L’autre est la collecte de questions écrites. Les questions qui comptent ne se posent pas à voix haute devant cinquante personnes. Une activité de questions-réponses depuis les téléphones les fait remonter, et vous choisissez celles que vous traitez.

Après le déjeuner : le créneau à ne pas gaspiller

Le créneau de 14 heures est le plus mauvais de la journée. Y placer une présentation dense revient à la perdre. Y placer une activité qui remet la salle en mouvement — un quiz en équipes avec buzzers, un travail en sous-groupes — récupère l’après-midi.

Le contenu peut rester sérieux : c’est le format qui réveille, pas le sujet. Un quiz sur les chiffres de l’année fonctionne aussi bien qu’un quiz de culture générale, et il sert le propos.
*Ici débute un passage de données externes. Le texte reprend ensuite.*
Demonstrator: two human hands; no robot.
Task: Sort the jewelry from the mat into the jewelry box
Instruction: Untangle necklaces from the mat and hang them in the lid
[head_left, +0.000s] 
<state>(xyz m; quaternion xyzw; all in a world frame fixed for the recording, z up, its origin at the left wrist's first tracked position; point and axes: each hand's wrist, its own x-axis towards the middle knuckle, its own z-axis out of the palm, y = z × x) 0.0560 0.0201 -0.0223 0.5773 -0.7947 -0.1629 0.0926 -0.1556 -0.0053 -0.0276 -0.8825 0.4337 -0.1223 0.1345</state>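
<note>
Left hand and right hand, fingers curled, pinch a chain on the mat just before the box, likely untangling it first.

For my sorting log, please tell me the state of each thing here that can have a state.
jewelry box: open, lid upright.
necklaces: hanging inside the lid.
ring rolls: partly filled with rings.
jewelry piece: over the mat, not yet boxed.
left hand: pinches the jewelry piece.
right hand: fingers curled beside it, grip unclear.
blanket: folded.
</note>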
En clôture : sortir avec des engagements, pas des applaudissements

La fin de séminaire est souvent une synthèse par l’animateur, puis un verre. C’est le moment où l’on perd le bénéfice de la journée.

Faites écrire à chacun une action qu’il mettra en œuvre dans les quinze jours, et affichez ces engagements au groupe. Une intention rendue visible est plus tenable qu’une intention gardée pour soi, et vous disposez d’une liste à reprendre au point suivant.

Terminez par une évaluation à chaud lancée avant que la salle ne se vide : le taux de réponse est sans comparaison avec un questionnaire envoyé le lendemain.

Un déroulé type sur une journée

Accueil et prise de température (10 min) · Annonces et contexte, entrecoupés de deux votes (1 h 30) · Collecte de questions et réponses (30 min) · Travail en sous-groupes sur les priorités (1 h) · Déjeuner · Relance par un quiz en équipes (20 min) · Restitution des sous-groupes (1 h) · Engagements individuels (20 min) · Évaluation à chaud (5 min).

Le principe est visible dans ce découpage : aucune séquence descendante ne dépasse trente minutes sans que la salle ait à produire quelque chose.

À lire aussi : Créer un kick-off mémorable avec vos équipes.

Questions fréquentes

Comment faire participer une salle pendant un séminaire d’entreprise ?

En plaçant la participation à quatre moments : une prise de température en ouverture, des votes pendant les annonces, une collecte de questions écrites depuis les téléphones, et des engagements individuels en clôture. Aucune séquence descendante ne devrait dépasser trente minutes sans que la salle produise quelque chose.

Comment faire remonter les questions difficiles lors d’un kick-off ?

Par une collecte écrite depuis les téléphones plutôt qu’à voix haute. Les questions qui comptent ne se posent pas devant cinquante personnes. Une activité de questions-réponses les fait remonter à l’animateur, qui choisit celles qu’il traite.

Que faire du créneau qui suit le déjeuner ?

Y placer une activité qui remet la salle en mouvement plutôt qu’une présentation dense : un quiz en équipes avec buzzers, un travail en sous-groupes. Le contenu peut rester sérieux — un quiz sur les chiffres de l’année fonctionne — car c’est le format qui réveille, pas le sujet.